Asia is not far behind, with many negative impacts expected. They include a water "double whammy" as Himalayan glaciers irreversibly melt - first, increased flooding in glacier-fed rivers from the meltwater, then decreased water resources as the glaciers disappear.
Asian coastal areas, especially the big cities in the seven "mega-deltas" from India's Ganges to China's Yangtze, will be at greatly increased risk of flooding, with an associated increase in death to due to diarrhoeal disease, while by 2050, crop yields in central and south Asia may drop by 30 per cent.
In Latin America, water supplies available for human consumption, agriculture and energy generation are predicted to be "significantly affected" by changes in rainfall patterns and the disappearance of Andean glaciers. Parts of the Amazon rainforest are likely to turn into semi-arid savannah.

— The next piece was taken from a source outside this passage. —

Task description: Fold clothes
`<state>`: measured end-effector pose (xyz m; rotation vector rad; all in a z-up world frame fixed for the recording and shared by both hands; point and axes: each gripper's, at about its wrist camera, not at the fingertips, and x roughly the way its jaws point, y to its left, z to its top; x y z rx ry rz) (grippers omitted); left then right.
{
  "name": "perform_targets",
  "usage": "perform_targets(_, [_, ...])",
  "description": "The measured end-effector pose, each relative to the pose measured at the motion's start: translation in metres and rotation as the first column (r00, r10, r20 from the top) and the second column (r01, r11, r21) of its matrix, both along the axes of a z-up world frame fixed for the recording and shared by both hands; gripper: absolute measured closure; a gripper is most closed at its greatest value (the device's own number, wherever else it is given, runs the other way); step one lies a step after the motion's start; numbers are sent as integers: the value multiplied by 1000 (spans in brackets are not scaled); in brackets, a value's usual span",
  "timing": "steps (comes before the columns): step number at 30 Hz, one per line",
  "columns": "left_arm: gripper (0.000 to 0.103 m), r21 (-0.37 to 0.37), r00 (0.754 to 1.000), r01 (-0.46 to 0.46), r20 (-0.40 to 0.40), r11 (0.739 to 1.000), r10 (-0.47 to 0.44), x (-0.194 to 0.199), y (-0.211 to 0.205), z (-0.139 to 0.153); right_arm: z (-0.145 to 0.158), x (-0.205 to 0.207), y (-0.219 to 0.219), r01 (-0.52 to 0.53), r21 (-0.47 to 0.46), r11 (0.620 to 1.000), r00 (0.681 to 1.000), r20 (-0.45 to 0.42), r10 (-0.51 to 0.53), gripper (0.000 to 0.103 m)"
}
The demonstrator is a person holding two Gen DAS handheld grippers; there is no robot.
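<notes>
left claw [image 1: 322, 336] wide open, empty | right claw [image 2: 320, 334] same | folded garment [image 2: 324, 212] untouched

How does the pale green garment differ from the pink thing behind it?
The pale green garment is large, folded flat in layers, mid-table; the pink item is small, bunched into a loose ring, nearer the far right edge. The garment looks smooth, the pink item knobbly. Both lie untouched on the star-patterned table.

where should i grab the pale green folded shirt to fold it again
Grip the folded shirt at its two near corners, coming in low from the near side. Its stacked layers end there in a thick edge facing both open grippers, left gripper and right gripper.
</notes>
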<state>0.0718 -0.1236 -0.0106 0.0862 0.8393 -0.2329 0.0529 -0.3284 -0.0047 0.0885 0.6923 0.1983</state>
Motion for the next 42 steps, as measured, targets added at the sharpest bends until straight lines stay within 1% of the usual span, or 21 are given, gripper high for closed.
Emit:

In the richer continents the effects, at least in the short term, will not be as severe, and will be easier to defend against. Indeed, some may be beneficial for a time: in the warming atmosphere, crop yields in North America may rise by up to 20 per cent, and there may be some agricultural benefits for Australasia. Europe will have to deal with the likely disappearance of skiing, more heatwaves and an increase in flash flooding - but not starvation.
However, in the long term, the report says, any temporary benefits will be overwhelmed by the damage rising temperatures will wreak all over the globe.
The children who will pay the price for climate change
Ziaul Islam, BANGLADESH
Catastrophic flooding, associated waterborne diseases and shortages of drinking water, all caused by climate change, are likely to figure increasingly strongly in the life of Ziaul as he grows up in Bangladesh.
Hunger is likely to play an increasingly distressing role in the life of Ernestina as she comes of age in Mozambique, with much of Africa's agriculture becoming unviable because of the rising temperatures.
Raul Bucardo, NICARAGUA
Extreme weather events, such as Hurricane Mitch which devastated his country's capital Tegucigalpa in 1998, may become an increasingly regular and hazardous fact of life in Nicaragua where Raul lives.
Luke Telos, SOLOMON ISLANDS
The violence of the sea may loom ever larger in the life of Luke from the Solomon Islands, as rises in sea levels threaten small islands with bigger storm-surges.